Lorsqu'on ferme le livre après l'avoir lu tout entier comme je viens de le faire, il reste dans l'esprit une grande tristesse et une horrible fatigue. Tout ce qui n'est pas hideux y est incompréhensible, tout ce que l'on comprend est putride, suivant la parole de l'auteur.
J'en excepterai pourtant les cinq dernières strophes de la pièce intitulée Bénédiction, Élévation et Don Juan aux Enfers. De tout le reste, en vérité, je n'en donnerais pas un piment et je n'aime pas le poivre !

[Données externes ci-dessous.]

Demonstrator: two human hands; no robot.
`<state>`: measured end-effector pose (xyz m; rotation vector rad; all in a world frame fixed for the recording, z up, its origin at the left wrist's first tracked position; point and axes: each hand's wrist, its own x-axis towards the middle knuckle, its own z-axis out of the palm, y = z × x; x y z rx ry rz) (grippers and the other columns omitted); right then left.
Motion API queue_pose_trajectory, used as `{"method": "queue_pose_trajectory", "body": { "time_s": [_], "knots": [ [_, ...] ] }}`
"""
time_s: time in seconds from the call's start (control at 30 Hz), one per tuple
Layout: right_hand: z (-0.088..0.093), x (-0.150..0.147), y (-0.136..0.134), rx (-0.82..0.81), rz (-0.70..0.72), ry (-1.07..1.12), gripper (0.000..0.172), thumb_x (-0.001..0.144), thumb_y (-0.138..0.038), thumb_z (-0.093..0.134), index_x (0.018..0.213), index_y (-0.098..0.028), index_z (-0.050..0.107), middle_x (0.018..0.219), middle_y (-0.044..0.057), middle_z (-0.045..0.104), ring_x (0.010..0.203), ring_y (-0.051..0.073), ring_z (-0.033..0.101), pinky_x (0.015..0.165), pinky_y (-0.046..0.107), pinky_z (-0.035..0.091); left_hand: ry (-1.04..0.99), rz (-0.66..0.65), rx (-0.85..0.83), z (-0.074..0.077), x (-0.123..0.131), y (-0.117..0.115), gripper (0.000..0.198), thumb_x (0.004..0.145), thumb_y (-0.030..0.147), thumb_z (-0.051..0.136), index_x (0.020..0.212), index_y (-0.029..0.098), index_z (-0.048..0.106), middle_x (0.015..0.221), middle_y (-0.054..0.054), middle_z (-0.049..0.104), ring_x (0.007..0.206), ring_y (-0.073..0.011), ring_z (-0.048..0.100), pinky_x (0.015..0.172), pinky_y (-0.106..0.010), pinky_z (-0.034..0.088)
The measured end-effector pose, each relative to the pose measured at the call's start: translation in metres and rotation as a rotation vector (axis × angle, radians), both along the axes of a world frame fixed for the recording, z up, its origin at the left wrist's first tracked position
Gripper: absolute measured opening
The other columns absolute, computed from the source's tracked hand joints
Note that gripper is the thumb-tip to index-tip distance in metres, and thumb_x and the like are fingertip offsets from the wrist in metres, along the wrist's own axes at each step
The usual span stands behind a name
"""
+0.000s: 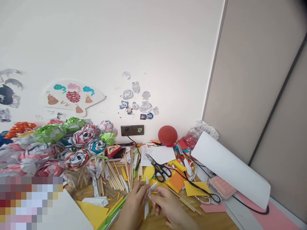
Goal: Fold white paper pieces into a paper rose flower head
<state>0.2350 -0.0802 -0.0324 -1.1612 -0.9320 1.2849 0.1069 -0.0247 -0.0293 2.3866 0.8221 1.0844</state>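
Observation:
Close together at the bottom centre, my left hand and my right hand both pinch a folded piece of white paper. Its narrow pointed strips stick out above and below my fingers. The left fingers press on its left side, while the right thumb and fingers grip it from the right. Part of the paper is hidden behind my fingertips. Just beyond my hands lie black-handled scissors and yellow paper. Several thin wooden sticks are spread on the wooden table to the left.
Folded paper flowers crowd the left side. A red balloon rests against the wall. To the right are a yellow glue gun with a black cord, orange paper, a pink keypad-like device and a large curled white sheet.

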Motion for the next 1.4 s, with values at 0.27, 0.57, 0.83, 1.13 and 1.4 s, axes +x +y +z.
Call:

Toutes ces horreurs de charnier étalées à froid, ces abîmes d'immondices fouillés à deux mains et les manches retroussées, devaient moisir dans un tiroir maudit. Maison croyait au génie de M. Baudelaire, il fallait exposer l'idole longtemps cachée à la vénération des fidèles. Et voilà, qu'au grand jour l'aigle s'est transformé en mouche, l'idole est pourrie et les adorateurs fuient en se bouchant le nez.
Il en coûte assez cher de jouer au grand homme à huis clos, et de ne savoir pas à propos brûler ces élucubrations martelées à froid dans la rage de l'impuissance. On en arrive à se faire prendre au mot lorsqu'on dit :
Moi, mon âme est fêlée, et lorsqu'en ses ennuis
Elle veut de ses chants peupler l'air froid des nuits,
Il arrive souvent que sa voix affaiblie
Semble le râle épais d'un blessé qu'on oublie,
Au bord d'un lac de sang, sous un grand tas de morts,
Et qui meurt ! SANS BOUGER, DANS D'IMMENSES EFFORTS !
Comme c'est vrai, tout cela! et comme je donne raison à M. Baudelaire, lorsqu'il se juge ainsi!
Allons! un Requiem par là-dessus, et qu'on n'en parle plus.